We recently looked at the Proof That The Square Root of 2 is Irrational. We will now proceed to prove that $\sqrt{3} \not \in \mathbb{Q}$.

Theorem 1: There exists no rational number $r = \frac{a}{b}$ ($a, b \in \mathbb{Z}$ and $b \neq 0$) such that $r^2 = 3$. |

**Proof:**Once again we will prove this by contradiction. Suppose that there exists a rational number $r = \frac{a}{b}$ such that $r^2 = 3$. Let $r$ be in lowest terms, that is the greatest common divisor of $a$ and $b$ is $1$, or rather $\mathrm{gcd}(a, b) = 1$. And so:

\begin{align} r^2 = 3 \\ \frac{a^2}{b^2} = 3 \\\ a^2 = 3b^2 \end{align}

- We have two cases to consider now. Suppose that $b$ is even. Then $b^2$ is even, and $3b^2$ is even which implies that $a^2$ is even and so $a$ is even, but this cannot happen. If both $a$ and $b$ are even then $\mathrm{gcd}(a,b) ≥ 2$ which is a contradiction.

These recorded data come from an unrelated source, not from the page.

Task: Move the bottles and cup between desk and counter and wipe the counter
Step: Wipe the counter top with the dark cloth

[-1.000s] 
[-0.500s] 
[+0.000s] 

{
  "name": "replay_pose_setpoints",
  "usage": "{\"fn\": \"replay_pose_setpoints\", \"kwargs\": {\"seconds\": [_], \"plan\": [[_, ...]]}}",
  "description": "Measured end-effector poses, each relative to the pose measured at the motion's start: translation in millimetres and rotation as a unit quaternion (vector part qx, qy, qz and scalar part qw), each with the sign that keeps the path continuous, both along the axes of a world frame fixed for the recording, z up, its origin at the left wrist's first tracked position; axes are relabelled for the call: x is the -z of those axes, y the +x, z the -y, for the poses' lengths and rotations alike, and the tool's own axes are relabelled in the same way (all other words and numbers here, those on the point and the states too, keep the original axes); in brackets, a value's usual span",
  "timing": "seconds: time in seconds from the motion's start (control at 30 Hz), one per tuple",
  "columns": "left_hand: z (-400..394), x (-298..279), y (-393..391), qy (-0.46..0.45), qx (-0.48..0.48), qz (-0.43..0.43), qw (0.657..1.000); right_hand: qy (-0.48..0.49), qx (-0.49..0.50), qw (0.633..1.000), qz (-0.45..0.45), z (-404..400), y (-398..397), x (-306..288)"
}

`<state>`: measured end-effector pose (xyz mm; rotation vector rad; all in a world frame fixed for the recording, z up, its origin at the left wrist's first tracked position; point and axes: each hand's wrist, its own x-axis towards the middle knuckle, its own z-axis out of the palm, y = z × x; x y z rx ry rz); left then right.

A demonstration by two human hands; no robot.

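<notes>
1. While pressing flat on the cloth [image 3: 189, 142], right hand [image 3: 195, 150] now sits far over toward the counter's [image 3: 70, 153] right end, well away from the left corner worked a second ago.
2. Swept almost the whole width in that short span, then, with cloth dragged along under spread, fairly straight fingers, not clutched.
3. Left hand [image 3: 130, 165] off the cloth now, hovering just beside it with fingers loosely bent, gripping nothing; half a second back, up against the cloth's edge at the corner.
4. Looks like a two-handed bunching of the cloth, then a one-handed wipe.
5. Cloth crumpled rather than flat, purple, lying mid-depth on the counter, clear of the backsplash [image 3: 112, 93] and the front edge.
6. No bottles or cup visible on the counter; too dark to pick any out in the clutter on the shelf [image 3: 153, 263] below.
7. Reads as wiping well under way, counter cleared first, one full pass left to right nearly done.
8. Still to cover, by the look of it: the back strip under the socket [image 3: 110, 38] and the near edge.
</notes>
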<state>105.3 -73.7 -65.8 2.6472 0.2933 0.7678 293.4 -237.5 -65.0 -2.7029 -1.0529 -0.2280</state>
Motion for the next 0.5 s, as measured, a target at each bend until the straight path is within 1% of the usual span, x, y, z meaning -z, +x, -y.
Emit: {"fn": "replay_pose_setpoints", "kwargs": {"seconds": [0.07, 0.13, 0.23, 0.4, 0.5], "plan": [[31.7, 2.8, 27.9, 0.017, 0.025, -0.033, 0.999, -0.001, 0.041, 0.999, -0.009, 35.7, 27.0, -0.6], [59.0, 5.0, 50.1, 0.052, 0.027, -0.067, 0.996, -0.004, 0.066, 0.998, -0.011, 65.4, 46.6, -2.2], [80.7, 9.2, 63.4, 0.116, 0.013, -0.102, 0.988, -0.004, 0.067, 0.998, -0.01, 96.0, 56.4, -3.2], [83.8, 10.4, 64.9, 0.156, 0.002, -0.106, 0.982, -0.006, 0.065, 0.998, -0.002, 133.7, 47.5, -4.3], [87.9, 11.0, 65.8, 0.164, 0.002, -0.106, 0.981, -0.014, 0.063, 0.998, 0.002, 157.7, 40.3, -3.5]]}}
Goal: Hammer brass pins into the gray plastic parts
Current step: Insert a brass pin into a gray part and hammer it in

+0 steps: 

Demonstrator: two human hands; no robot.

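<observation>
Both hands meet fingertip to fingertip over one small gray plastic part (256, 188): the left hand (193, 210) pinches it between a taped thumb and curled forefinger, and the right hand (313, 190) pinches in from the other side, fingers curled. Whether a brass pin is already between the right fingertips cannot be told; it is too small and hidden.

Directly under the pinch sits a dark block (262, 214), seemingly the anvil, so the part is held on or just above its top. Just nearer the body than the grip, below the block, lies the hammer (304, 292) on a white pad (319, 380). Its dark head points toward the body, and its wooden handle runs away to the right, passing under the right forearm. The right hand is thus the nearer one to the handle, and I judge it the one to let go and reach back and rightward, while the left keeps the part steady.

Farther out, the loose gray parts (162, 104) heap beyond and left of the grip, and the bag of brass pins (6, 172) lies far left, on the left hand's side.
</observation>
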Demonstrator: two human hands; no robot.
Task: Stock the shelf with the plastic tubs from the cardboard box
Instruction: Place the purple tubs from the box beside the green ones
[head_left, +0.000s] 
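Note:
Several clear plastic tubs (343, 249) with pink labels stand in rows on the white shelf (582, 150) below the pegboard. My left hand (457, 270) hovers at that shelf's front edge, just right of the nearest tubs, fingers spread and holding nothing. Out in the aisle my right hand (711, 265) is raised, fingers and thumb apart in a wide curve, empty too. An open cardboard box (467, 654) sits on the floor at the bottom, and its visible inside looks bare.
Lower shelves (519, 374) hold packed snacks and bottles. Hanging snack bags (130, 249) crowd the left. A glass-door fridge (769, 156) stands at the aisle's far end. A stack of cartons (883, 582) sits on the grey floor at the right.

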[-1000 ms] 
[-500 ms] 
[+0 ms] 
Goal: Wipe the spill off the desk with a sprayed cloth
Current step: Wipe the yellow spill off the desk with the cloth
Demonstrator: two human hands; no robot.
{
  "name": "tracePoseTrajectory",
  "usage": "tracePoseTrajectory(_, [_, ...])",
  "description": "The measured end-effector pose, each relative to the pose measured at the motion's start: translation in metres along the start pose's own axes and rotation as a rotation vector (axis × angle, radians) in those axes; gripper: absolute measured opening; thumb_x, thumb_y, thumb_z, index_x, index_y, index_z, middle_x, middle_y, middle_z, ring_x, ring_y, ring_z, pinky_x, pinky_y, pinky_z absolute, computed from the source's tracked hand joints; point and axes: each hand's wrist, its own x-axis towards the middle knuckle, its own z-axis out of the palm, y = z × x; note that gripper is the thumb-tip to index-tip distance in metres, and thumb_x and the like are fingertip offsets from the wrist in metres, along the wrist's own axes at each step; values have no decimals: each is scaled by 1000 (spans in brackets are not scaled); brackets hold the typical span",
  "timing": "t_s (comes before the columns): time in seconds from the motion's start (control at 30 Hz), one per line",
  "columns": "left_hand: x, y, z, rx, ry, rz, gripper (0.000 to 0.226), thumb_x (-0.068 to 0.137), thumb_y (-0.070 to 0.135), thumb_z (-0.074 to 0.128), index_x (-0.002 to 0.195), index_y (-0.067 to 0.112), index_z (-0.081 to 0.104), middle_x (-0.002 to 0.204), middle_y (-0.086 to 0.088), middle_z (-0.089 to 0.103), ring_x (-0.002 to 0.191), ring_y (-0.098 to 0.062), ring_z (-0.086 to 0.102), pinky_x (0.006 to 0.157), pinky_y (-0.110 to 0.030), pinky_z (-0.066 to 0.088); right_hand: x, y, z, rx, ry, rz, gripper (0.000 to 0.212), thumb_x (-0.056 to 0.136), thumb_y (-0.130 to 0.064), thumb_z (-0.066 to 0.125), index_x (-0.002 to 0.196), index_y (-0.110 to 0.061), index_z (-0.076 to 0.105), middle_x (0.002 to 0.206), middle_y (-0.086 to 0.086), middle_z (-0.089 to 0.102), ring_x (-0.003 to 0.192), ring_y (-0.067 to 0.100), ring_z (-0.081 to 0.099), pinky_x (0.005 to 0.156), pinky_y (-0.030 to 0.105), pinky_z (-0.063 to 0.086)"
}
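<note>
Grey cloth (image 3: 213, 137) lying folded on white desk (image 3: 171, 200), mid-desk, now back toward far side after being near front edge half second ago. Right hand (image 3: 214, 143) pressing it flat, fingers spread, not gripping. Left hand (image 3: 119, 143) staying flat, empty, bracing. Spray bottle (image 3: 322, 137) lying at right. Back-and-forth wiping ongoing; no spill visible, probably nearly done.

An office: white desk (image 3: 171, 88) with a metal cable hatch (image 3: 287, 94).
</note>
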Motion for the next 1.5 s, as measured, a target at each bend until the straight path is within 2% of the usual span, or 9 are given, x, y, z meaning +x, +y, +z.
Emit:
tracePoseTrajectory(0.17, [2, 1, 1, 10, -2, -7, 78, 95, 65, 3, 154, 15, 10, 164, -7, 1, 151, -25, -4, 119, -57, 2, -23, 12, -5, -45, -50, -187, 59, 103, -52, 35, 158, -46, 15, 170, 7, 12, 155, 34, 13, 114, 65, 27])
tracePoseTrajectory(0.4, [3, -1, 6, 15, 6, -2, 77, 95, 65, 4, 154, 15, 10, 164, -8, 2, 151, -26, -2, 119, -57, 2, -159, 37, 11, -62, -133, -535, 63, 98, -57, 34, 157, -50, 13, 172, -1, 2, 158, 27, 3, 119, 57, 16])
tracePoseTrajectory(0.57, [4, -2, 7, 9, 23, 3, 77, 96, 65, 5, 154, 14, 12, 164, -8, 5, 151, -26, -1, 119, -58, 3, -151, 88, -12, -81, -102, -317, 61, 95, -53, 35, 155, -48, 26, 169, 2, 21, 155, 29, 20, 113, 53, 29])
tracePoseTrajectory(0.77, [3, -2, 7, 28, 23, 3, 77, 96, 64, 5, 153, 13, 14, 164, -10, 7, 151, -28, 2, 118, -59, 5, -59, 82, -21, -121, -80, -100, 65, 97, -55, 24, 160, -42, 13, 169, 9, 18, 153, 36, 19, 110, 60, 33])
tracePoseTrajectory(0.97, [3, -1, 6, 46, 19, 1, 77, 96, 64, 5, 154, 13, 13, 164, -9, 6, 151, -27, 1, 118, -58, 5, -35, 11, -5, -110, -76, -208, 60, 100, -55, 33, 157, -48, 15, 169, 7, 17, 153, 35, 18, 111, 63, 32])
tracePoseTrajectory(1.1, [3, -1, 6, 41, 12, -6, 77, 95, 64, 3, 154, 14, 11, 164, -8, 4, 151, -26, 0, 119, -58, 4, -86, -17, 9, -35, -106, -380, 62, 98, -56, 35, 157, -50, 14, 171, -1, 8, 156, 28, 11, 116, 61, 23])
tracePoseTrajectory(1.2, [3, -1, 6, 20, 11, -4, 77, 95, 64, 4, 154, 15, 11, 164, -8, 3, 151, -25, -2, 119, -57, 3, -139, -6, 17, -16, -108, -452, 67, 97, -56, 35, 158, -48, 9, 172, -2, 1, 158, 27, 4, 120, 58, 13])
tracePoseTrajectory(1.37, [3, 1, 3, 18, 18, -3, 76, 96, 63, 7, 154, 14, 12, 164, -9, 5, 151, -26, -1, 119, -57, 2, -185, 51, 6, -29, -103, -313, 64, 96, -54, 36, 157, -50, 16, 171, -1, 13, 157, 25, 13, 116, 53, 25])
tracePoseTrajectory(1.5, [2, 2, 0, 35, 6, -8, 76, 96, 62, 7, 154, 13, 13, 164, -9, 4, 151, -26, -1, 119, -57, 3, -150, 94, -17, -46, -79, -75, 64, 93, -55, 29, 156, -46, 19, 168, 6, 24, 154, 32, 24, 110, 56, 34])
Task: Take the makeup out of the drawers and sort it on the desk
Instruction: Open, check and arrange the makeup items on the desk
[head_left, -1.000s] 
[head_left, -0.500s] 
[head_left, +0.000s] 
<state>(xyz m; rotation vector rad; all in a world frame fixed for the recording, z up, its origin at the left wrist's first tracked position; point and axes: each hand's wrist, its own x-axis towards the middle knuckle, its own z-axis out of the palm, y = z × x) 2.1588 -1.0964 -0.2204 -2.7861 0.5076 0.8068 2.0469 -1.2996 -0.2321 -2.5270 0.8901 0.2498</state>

- Now suppose that $b$ is odd. Then $b^2$ is odd and $3b^2$ is odd which implies that $a^2$ is odd and so $a$ is odd. Since both $a$ and $b$ are odd, we can write $a =2m - 1$ and $b = 2n - 1$ for some $m, n \in \mathbb{N}$. Therefore:

\begin{align} a^2 = 3b^2 \\ (2m - 1)^2 = 3(2n - 1)^2 \\ 4m^2 - 4m + 1 = 3(4n^2 - 4n + 1) \\ 4m^2 - 4m + 1 = 12n^2 - 12n + 3 \\ 4m^2 - 4m = 12n^2 - 12n + 2 \\ 2m^2 - 2m = 6n^2 - 6n + 1 \\ 2(m^2 - m) = 2(3n^2 - 3n) + 1 \end{align}

- We note that the lefthand side of this equation is even, while the righthand side of this equation is odd, which is a contradiction. Therefore there exists no rational number $r$ such that $r^2 = 3$. $\blacksquare$